Did you know that today is Celiac Awareness Day?
That’s right…our disease is so big that we get our own special day to try to spread awareness. Heck, we even get our own month, which happens to be the month of May. (And yes…there is a reason why our DAY is not in our MONTH, but I totally forget what it is.)
And yet we still need to shout to the heavens at times to be taken seriously.
So…in response to this paradox, the question becomes “how should I spread awareness?”
Do a giveaway?
Share my favorite recipe?
Nah…I should stick to what I do best; calling out people who don’t give celiac disease any credibility whatsoever. It’s a tough job, but someone’s gotta do it.
This story is something special folks.
We’ve all read the stories of family members who make a celiac’s life a living hell. We’ve all read the doctor horror stories from those whose doctors refuse to acknowledge celiac as a real disease.
But what if the person was both a family member AND an MD? Well, then you’ve got the latest Dear Gluten Dude.
Yay Celiac Awareness.
Dear Gluten Dude,
If you decide to “publish” my letter, please don’t include my name as I have enough family drama to deal with as it is.
I wanted to thank you for sharing letters of Celiacs who contend with troubling family issues surrounding their diagnoses and dietary needs. I am among the ranks of those who live with Celiac, and who hail from generally unsupportive – alas, often downright cruel – families. I dread family get-togethers and holidays because “my diet” generally manages to become a focal point of verbal abuse – despite my pleas for people to just cook and eat whatever they damn well please. I never expect anyone to accommodate me.
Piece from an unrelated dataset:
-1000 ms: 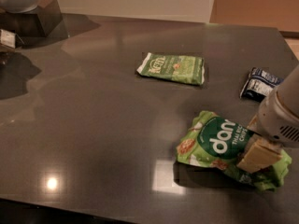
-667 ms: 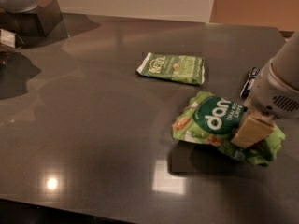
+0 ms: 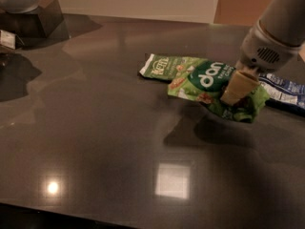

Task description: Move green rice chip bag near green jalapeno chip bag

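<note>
On one rice bag (image 3: 208, 79), apparently, one hand (image 3: 234, 94)

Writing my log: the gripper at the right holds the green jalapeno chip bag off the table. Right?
No. The camera view shows the gripper holding the green rice chip bag; the green jalapeno chip bag lies on the table.

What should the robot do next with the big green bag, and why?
Probably lower it and let go. The gripper holds the green rice chip bag just above the table, its shadow below, right beside the green jalapeno chip bag.
</note>
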Controlling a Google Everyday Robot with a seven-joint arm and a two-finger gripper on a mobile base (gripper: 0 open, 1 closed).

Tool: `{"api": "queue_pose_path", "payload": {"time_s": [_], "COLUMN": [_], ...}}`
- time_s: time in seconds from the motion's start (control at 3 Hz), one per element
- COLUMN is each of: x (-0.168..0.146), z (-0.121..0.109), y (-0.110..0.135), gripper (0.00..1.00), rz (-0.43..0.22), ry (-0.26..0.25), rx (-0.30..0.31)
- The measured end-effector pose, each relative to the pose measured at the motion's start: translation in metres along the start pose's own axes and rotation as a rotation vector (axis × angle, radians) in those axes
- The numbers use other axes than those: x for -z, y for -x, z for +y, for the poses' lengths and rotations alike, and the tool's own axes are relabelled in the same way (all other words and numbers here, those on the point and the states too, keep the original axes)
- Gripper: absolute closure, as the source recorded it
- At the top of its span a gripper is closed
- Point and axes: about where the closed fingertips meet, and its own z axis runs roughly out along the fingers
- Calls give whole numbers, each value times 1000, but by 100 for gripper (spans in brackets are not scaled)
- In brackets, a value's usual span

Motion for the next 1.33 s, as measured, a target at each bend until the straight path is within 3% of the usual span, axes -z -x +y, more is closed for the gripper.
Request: {"api": "queue_pose_path", "payload": {"time_s": [0.33,0.67,1.33], "x": [-17,-37,-66], "z": [-37,-62,-90], "y": [23,43,68], "gripper": [100,85,38], "rz": [-18,-23,-22], "ry": [-3,-7,-4], "rx": [-23,-46,-85]}}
With Thanksgiving and Christmas on the horizon, I am already bracing for this year’s barrage of attacks and guilt trips.
Did I mention that two members of my immediate family are MDs? You read that right. One of those MDs is especially caustic with her “anti-Celiac” comments. Her choice to be downright ignorant and insulting in the context of my diagnosed medical condition is beyond hurtful.
They both have used terms such as “paranoid,” “OCD,” “unnecessary,” and “misguided” in reference to my efforts to avoid gluten. One of them cited some opinion piece in the NY Times (um, that’s not peer-reviewed professional literature) about gluten intolerance and Celiac disease being “fad diagnoses” – implying, of course, that I jumped on the GF bandwagon without a legitimate medical reason to do so.
One of them literally rolls her eyes and sighs almost every time I decline to eat something, or suggest that we could modify a recipe (or that I could make a GF version to bring to the event). The eye-rolling gets especially pronounced when I express concerns about really obvious cross-contamination hazards.
The spouse of one of these MDs recently referred to Celiac as “a convenient excuse” to not participate in family events. That wasn’t a ridiculously hurtful/insulting or anything.
At any rate, I am fortunate to have found a handful of good doctors who take my diagnosis seriously, who respect my need to stay strictly GF, and who fight my insurance company to pay for brand-name meds when the generic forms have gluten in them. I only wish the doctors in my own family were so reasonably well-educated on the topic, and espoused such a humane “bedside manner” with their own kin.
I thank you for supporting those of us who are dealing with downright hostile families. This condition is difficult enough to live with as it is. Thank God my in-laws are actually quite kind, and even accommodate my diet with gluten-free offerings at family events. I keep praying my own family will catch on. Perhaps they will read some of the peer-reviewed literature in their medical journals, and realize I am indeed adhering to the only treatment option I have.
God bless you and your readers, Gluten Dude. You make my struggle a little brighter.